**WHAT IS BEING ASKED:** Please go line by line and repeat the data below exactly, with no images.

*** DATA BELOW ***

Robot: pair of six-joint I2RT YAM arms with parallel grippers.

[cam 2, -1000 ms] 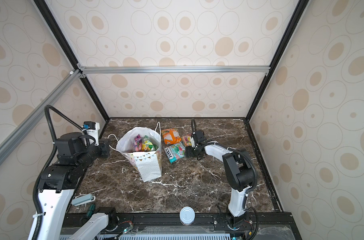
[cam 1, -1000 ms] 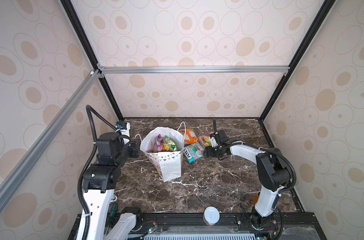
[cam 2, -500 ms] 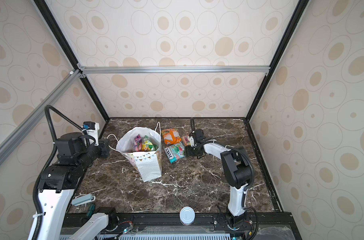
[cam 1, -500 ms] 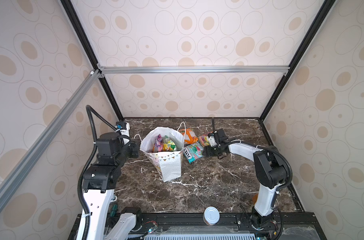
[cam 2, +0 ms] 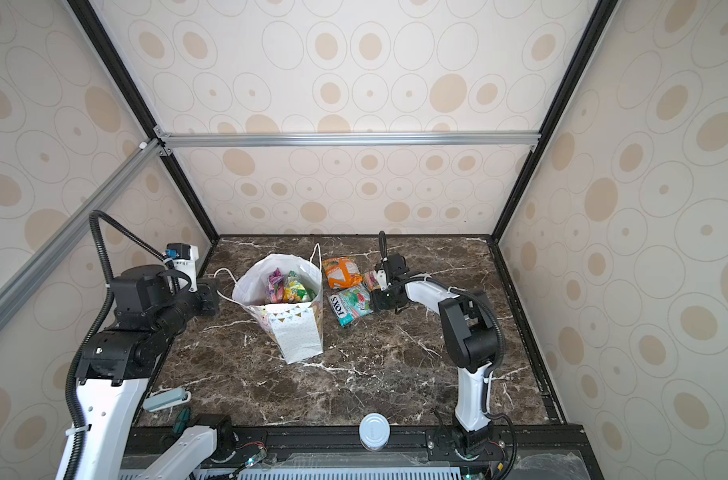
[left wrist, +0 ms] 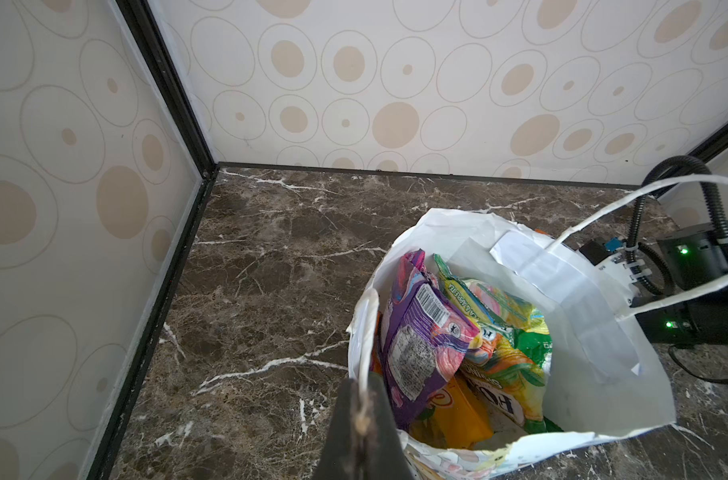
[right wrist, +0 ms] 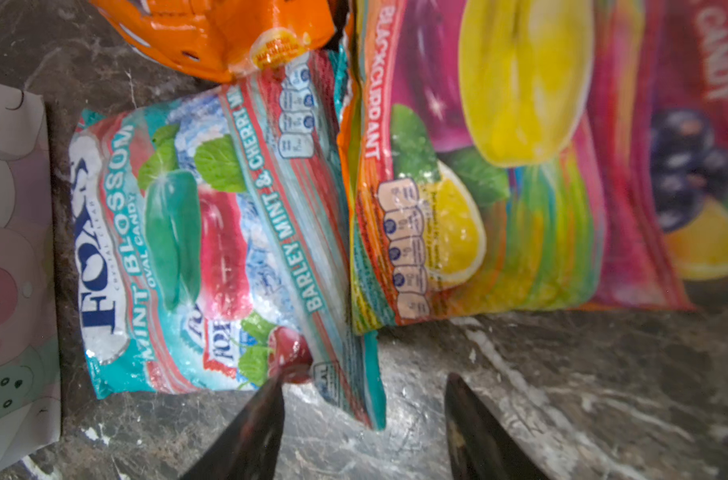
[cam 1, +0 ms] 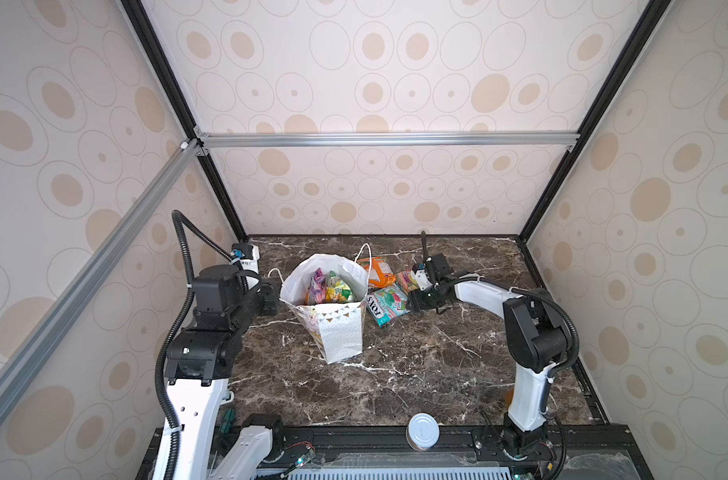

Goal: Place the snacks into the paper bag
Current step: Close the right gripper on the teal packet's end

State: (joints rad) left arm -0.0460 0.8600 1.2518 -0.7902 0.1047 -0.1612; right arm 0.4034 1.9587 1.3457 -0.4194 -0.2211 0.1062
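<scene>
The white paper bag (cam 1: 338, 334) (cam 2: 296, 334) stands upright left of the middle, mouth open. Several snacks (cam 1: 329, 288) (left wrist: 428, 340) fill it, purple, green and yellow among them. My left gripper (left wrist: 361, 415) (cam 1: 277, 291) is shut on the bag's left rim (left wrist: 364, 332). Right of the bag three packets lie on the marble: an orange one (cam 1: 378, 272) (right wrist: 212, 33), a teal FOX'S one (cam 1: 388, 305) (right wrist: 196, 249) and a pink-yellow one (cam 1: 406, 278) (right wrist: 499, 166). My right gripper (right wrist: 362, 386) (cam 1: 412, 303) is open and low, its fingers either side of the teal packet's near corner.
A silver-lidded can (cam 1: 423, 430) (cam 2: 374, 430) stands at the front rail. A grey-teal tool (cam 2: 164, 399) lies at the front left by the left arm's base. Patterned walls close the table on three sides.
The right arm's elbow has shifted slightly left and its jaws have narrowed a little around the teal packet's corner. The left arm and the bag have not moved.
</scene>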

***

**EXERCISE SOLUTION:**
Robot: pair of six-joint I2RT YAM arms with parallel grippers.

[cam 2, -1000 ms] 
[cam 1, -1000 ms] 
[cam 2, -500 ms] 
[cam 1, -500 ms] 
[cam 2, +0 ms] 
[left wrist, +0 ms] 
[right wrist, +0 ms] 
[cam 1, +0 ms] 

Goal: Place the snacks into the paper bag
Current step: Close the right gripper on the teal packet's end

State: (joints rad) left arm -0.0460 0.8600 1.2518 -0.7902 0.1047 -0.1612; right arm 0.4034 1.9587 1.3457 -0.4194 -0.2211 0.1062
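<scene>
The white paper bag (cam 1: 338, 334) (cam 2: 296, 334) stands upright left of the middle, mouth open. Several snacks (cam 1: 329, 288) (left wrist: 428, 340) fill it, purple, green and yellow among them. My left gripper (left wrist: 361, 415) (cam 1: 277, 291) is shut on the bag's left rim (left wrist: 364, 332). Right of the bag three packets lie on the marble: an orange one (cam 1: 378, 272) (right wrist: 212, 33), a teal FOX'S one (cam 1: 388, 305) (right wrist: 196, 249) and a pink-yellow one (cam 1: 406, 278) (right wrist: 499, 166). My right gripper (right wrist: 362, 386) (cam 1: 412, 303) is open and low, its fingers either side of the teal packet's near corner.
A silver-lidded can (cam 1: 423, 430) (cam 2: 374, 430) stands at the front rail. A grey-teal tool (cam 2: 164, 399) lies at the front left by the left arm's base. Patterned walls close the table on three sides.
The right arm's elbow has shifted slightly left and its jaws have narrowed a little around the teal packet's corner. The left arm and the bag have not moved.
</scene>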

This exercise has been fully answered.